Mobil 1 is by far the best-formulated synthetic passenger car motor oil for gasoline engines available on planet Earth. It is factory-fill for the Corvette and has been so for the last 15 years. Mobil 1 formulates their product to exceed the performance standards of every engine oil on the market, including those found in the racing market, like Red-Line, Torco, or Royal Purple (which I wouldn't put in my worst enemy's lawn mower). A close second would be the Pennzoil Ultra product line.
When it comes to diesel engines and, more-specifically, the new clean-burning late-models that use advanced EGR systems, the Shell Rotella T6 synthetic 5w40 is hands-down the best. The technology employed in the additive package alone cost them several million dollars to develop. No engine oil has been tested as extensively as the Rotella product line, and there is simply nothing that comes close to the level of protection it provides.
The thing about synthetic base oils that most people are unaware of, is that today's engine oils marketed as synthetic contain no true synthetic oil, or poly alpha olefins at all. Rather, highly-refined petroleum group III base stocks are put through a hydro-treating process using a catalyst which creates a base stock which duplicates the performance properties of a true synthetic oil. These newer base stocks can be called synthetic because Castrol won a court battle arguing that since this refinement process is technically a "synthesis", and the resulting product does the same thing, it can marketed as synthetic. Since PAO synthetics must be blended with esters to prevent attacking the seals in an engine, the cost to blend a true synthetic exceeds that of using highly-refined group III's. So, oil manufacturers have switched base stocks to the group III and group IV in order to make the bottom line work.
Mobil 1 is the only oil formulation I am aware of which still uses a proprietary tri-synthetic formulation that includes a true Poly Alpha Olefin component.
Another thing, for those that think that a synthetic oil protects an engine longer than a conventional oil, you are very, very wrong. Sorry. Regardless of what oil is used in an engine, the exact same combustion by-products are produced by that engine and are entrained in that oil in the same way. Un-burnt fuel, moisture, soot, dirt (silicates), etc. find their way into engine oil as the engine runs, that is what makes it get dirty. Additives in oil contain detergents and dispersants which surround the molecules of contamination and hold them in suspension until the oil is drained. Because these additives do not replenish themselves they are sacrificial to the process. Thus, there is a limit to how much contamination can be collected and kept from forming a deposit. All engine oils, synthetic or conventional, contain the same type of detergents and dispersants and they perform the same regardless of the base stock they are blended with.
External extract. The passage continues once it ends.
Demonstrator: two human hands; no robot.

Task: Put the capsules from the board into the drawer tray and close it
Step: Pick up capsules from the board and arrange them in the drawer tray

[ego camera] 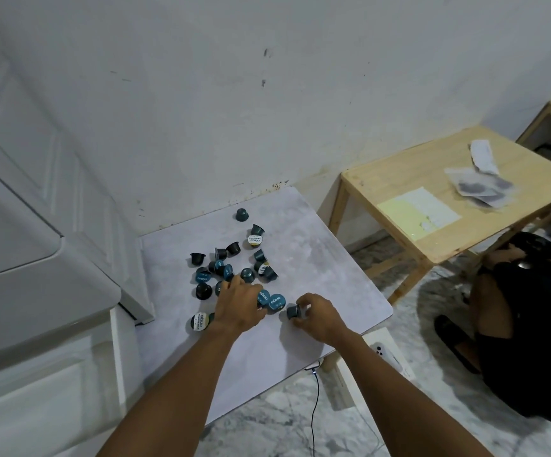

If you extend your oil drain interval, you are subjecting the inside of your engine to deposits like sludge and varnish which encapsulate water leading to corrosion and formation of acids.
Engine oil should be changed at a point in its life during which time all of the additives in the formulation are still doing their jobs. Additionally, laboratory testing has shown that the average engine holds 10-15% of the dirty oil inside during an oil change. This means that the moment you start your engine after the oil change, your fresh oil is being contaminated by what you just drained out. Laboratory testing has also shown that the point at which the additive packages start to lose the battle is 4500 miles. Me? I change my oil at 3500 miles. A good balance of cost vs. protection. This holds true across the board, gas or diesel.
Sorry for the novel, I'm passionate.